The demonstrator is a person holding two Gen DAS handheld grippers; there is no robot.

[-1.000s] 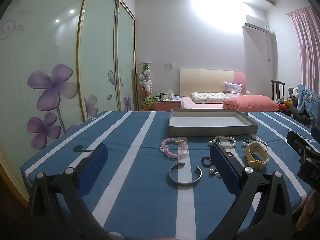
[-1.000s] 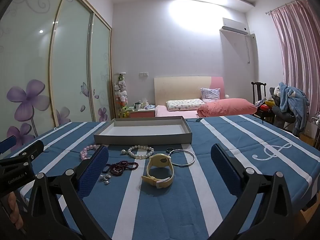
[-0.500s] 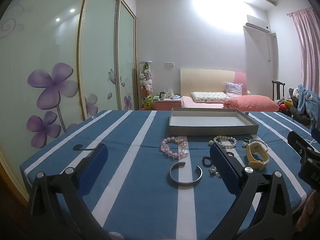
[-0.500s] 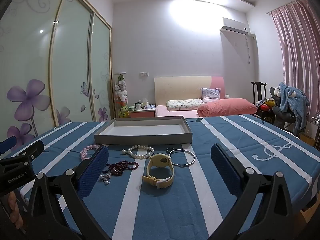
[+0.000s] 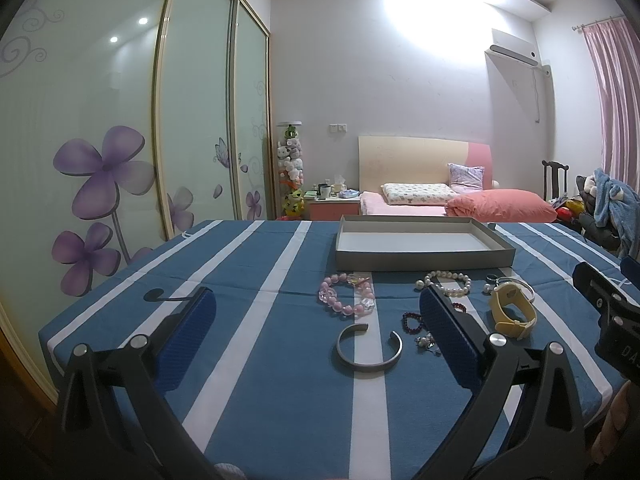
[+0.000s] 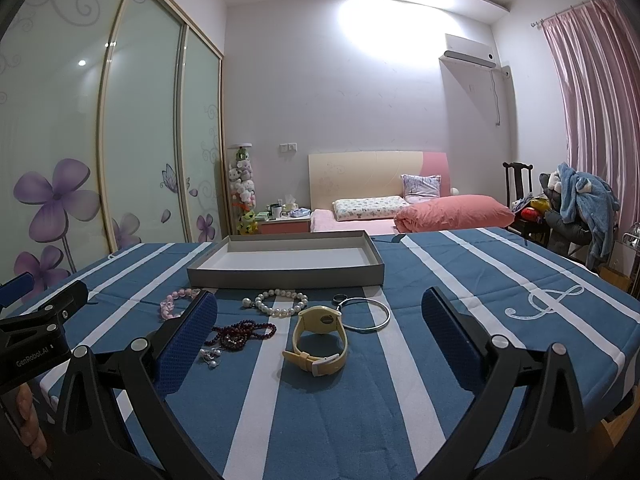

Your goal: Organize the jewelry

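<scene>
Both grippers hang low over the near edge of the blue-and-white striped tabletop (image 5: 248, 360), fingers spread wide and holding nothing.

Nearest the left gripper (image 5: 316, 336) lies the open silver metal cuff bangle (image 5: 369, 347), flat on the cloth and ahead between the left fingers, its gap turned toward the far side. It is smooth, rigid and thin, so it looks best pinched across one side of the band.

Nearest the right gripper (image 6: 318, 336) is the pale yellow rubbery wristwatch (image 6: 320, 338), its strap closed in a loop, resting on its side ahead between the right fingers.

Left of the watch lie small pearl earrings (image 6: 211, 355) and a dark red beaded strand (image 6: 244, 331), bunched and limp. Beyond them come the pink and clear glassy bead bracelet (image 5: 347, 295), the white pearl bracelet (image 6: 279, 303), a thin round silver bangle (image 6: 366, 314) and a small dark ring (image 6: 340, 298).

Farthest stands the shallow grey cardboard tray with white floor (image 6: 286, 278), empty, its long side facing the grippers. Every piece is on the cloth in front of it, so sorting has, I judge, not begun.
</scene>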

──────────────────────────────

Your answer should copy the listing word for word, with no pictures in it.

The demonstrator is a person holding two Gen DAS handheld grippers; there is no robot.

[-1.000s] 
[-1.000s] 
[-0.500s] 
[-0.500s] 
[+0.000s] 
[+0.000s] 

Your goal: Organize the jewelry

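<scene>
Both grippers hang low over the near edge of the blue-and-white striped tabletop (image 5: 248, 360), fingers spread wide and holding nothing.

Nearest the left gripper (image 5: 316, 336) lies the open silver metal cuff bangle (image 5: 369, 347), flat on the cloth and ahead between the left fingers, its gap turned toward the far side. It is smooth, rigid and thin, so it looks best pinched across one side of the band.

Nearest the right gripper (image 6: 318, 336) is the pale yellow rubbery wristwatch (image 6: 320, 338), its strap closed in a loop, resting on its side ahead between the right fingers.

Left of the watch lie small pearl earrings (image 6: 211, 355) and a dark red beaded strand (image 6: 244, 331), bunched and limp. Beyond them come the pink and clear glassy bead bracelet (image 5: 347, 295), the white pearl bracelet (image 6: 279, 303), a thin round silver bangle (image 6: 366, 314) and a small dark ring (image 6: 340, 298).

Farthest stands the shallow grey cardboard tray with white floor (image 6: 286, 278), empty, its long side facing the grippers. Every piece is on the cloth in front of it, so sorting has, I judge, not begun.
</scene>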

Nothing remains to be written for this exercise.